Provocations chinoises dans le détroit de Taïwan

Attendons pour voir…

Nabil El Bousaadi

« La Chine a été belliqueuse et a porté atteinte à la paix régionale tout en se livrant à de nombreux actes d’intimidation ». Tels furent les termes par lesquels, ce samedi 2 Octobre, le Premier ministre taïwanais a porté à la connaissance de la communauté internationale que l’aviation chinoise a mené, vendredi et samedi, deux incursions aériennes massives à l’aide de  93 avions de chasse et bombardiers, dans la Zone d’identification de défense aérienne (ADIZ) de Taïwan.
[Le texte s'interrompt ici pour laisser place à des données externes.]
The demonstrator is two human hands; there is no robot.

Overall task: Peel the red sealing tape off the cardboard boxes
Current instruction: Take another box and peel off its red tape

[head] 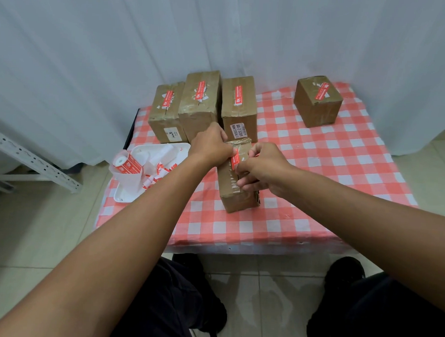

Ainsi, vendredi, jour anniversaire de la Chine communiste, ce sont 38 chasseurs et bombardiers des forces chinoises qui ont « violé » le détroit de Taïwan au cours d’une opération qui, loin d’être anodine, risque de faire monter la pression entre les deux pays et de provoquer un conflit militaire aux conséquences imprévisibles.

Aussi, après avoir déclaré, dans un communiqué, que Taïwan, qui vit dans la crainte permanente d’une invasion de la Chine, « ne cèdera jamais » aux menaces, le porte-parole du Conseil des affaires du continent, le principal organe de décision de l’île en matière de politique à l’égard de la Chine, a reproché à cette dernière de « porter gravement atteinte au statu quo » dans le détroit de Taïwan et exigé « des autorités de Pékin qu’elles cessent immédiatement leurs actions provocatrices non pacifiques et irresponsables »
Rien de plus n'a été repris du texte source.